Problem requirements => Please repeat the records below exactly, but only from the line that contains "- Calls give" onward, ending with the last line.

(Stored records)
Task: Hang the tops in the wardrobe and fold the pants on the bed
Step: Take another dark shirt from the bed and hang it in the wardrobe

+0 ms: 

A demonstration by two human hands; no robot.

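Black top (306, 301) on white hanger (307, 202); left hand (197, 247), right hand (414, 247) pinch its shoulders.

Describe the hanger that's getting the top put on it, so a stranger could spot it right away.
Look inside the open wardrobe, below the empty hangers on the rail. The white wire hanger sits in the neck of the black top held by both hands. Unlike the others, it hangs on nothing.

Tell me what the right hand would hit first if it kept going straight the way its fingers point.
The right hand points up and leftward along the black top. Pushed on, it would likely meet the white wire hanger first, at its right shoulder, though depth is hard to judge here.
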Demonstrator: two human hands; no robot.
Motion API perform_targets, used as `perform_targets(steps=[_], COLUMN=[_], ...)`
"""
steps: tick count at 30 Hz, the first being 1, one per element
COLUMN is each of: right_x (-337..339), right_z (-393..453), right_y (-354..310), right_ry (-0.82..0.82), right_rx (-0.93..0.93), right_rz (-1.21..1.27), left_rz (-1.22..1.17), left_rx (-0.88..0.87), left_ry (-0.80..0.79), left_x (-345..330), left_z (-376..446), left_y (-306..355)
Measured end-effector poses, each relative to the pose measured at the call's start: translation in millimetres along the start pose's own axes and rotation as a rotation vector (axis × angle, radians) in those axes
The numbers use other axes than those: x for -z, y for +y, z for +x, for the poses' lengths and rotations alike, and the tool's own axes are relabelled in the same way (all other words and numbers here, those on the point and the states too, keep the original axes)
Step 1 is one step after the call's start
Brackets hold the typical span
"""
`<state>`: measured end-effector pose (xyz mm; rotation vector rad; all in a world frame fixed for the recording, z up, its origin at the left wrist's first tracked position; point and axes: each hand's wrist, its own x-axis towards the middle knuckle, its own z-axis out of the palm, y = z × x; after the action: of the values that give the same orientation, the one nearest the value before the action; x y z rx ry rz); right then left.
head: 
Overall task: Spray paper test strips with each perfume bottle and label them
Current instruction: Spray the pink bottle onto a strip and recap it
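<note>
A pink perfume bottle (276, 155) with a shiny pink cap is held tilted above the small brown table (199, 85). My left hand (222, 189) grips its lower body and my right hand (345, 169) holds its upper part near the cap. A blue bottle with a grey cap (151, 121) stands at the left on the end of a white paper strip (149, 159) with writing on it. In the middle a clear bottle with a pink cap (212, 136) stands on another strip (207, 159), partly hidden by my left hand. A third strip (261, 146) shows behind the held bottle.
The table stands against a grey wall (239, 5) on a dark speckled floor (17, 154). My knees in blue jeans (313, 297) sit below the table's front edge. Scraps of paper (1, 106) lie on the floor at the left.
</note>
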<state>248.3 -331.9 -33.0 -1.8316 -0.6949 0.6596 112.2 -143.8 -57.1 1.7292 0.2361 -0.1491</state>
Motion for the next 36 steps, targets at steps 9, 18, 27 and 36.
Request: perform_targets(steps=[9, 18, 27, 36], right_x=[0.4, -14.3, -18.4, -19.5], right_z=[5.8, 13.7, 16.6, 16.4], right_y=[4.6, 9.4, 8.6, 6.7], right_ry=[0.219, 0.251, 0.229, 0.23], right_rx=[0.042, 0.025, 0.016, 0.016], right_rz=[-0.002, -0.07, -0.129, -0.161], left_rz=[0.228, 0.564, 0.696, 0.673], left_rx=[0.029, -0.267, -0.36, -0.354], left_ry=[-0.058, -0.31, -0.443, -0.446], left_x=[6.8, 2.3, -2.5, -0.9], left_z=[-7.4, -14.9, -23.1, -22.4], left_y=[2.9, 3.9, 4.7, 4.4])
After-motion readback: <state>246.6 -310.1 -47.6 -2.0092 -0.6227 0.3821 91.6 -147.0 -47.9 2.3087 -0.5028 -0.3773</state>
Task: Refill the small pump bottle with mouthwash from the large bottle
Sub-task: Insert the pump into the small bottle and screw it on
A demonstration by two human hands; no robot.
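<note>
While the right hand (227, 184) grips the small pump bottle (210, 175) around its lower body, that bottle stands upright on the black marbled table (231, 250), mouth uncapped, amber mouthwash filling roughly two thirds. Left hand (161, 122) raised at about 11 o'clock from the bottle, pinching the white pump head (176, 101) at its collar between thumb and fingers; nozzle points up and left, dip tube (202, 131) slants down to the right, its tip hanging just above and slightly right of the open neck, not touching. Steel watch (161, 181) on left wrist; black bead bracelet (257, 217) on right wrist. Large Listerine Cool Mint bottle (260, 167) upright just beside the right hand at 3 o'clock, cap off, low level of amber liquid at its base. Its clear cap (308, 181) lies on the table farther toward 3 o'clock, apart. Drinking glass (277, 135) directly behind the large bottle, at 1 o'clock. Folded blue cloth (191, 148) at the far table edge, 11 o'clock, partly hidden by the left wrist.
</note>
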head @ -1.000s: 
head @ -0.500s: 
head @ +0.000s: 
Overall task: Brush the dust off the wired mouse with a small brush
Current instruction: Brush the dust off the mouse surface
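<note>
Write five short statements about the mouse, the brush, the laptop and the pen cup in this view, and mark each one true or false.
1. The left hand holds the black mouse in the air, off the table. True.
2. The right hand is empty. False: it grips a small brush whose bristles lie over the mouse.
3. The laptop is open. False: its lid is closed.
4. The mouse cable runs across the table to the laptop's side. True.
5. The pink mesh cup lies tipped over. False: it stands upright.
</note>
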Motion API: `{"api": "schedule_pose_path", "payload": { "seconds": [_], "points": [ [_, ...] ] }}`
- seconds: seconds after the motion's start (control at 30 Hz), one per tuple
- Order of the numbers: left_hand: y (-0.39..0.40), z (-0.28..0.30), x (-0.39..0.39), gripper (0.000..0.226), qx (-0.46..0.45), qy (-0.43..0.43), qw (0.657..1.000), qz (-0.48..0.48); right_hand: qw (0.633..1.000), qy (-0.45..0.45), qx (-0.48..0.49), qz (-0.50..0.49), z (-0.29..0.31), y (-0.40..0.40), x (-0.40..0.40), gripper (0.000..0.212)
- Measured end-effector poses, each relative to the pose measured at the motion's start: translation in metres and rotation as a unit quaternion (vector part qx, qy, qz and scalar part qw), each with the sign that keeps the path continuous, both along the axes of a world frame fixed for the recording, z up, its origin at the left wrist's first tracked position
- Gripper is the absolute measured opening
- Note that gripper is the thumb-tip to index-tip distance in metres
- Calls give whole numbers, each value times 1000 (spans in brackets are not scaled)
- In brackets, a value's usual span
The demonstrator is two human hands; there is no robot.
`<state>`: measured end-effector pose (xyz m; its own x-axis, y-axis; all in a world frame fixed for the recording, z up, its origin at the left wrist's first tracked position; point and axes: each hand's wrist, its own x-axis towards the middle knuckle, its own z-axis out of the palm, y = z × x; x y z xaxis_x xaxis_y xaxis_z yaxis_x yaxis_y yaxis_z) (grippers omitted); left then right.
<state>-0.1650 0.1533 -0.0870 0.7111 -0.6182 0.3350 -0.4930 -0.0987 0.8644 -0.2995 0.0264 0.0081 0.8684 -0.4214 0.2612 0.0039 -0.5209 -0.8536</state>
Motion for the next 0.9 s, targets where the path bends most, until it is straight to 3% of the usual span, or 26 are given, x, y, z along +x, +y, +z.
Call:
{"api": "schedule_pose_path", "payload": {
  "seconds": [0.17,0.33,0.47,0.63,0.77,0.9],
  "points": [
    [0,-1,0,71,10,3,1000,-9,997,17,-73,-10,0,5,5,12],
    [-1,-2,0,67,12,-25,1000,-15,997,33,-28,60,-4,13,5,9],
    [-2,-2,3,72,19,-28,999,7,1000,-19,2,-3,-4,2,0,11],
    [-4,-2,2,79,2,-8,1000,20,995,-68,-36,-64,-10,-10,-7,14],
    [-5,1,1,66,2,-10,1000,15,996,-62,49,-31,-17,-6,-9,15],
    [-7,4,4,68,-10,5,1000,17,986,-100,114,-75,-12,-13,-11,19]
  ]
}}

Answer for this exercise =>
- Calls give whole numbers, each value times 1000 (spans in brackets are not scaled)
- In brackets, a value's usual span
The demonstrator is two human hands; there is no robot.
`<state>`: measured end-effector pose (xyz m; its own x-axis, y-axis; all in a world frame fixed for the recording, z up, its origin at the left wrist's first tracked position; point and axes: each hand's wrist, its own x-axis towards the middle knuckle, its own z-axis out of the palm, y = z × x; x y z xaxis_x xaxis_y xaxis_z yaxis_x yaxis_y yaxis_z) (grippers omitted); left then right.
<state>-0.1650 0.1533 -0.0870 0.7111 -0.6182 0.3350 -0.4930 -0.0987 0.8644 -0.2995 0.0264 0.0081 0.8684 -0.4214 0.2612 0.0039 -0.5209 -0.8536</state>
Motion for the next 0.9 s, targets where the path bends most, until it is straight to 3% of the usual span, or 26 are given, x, y, z along +x, +y, +z.
Call:
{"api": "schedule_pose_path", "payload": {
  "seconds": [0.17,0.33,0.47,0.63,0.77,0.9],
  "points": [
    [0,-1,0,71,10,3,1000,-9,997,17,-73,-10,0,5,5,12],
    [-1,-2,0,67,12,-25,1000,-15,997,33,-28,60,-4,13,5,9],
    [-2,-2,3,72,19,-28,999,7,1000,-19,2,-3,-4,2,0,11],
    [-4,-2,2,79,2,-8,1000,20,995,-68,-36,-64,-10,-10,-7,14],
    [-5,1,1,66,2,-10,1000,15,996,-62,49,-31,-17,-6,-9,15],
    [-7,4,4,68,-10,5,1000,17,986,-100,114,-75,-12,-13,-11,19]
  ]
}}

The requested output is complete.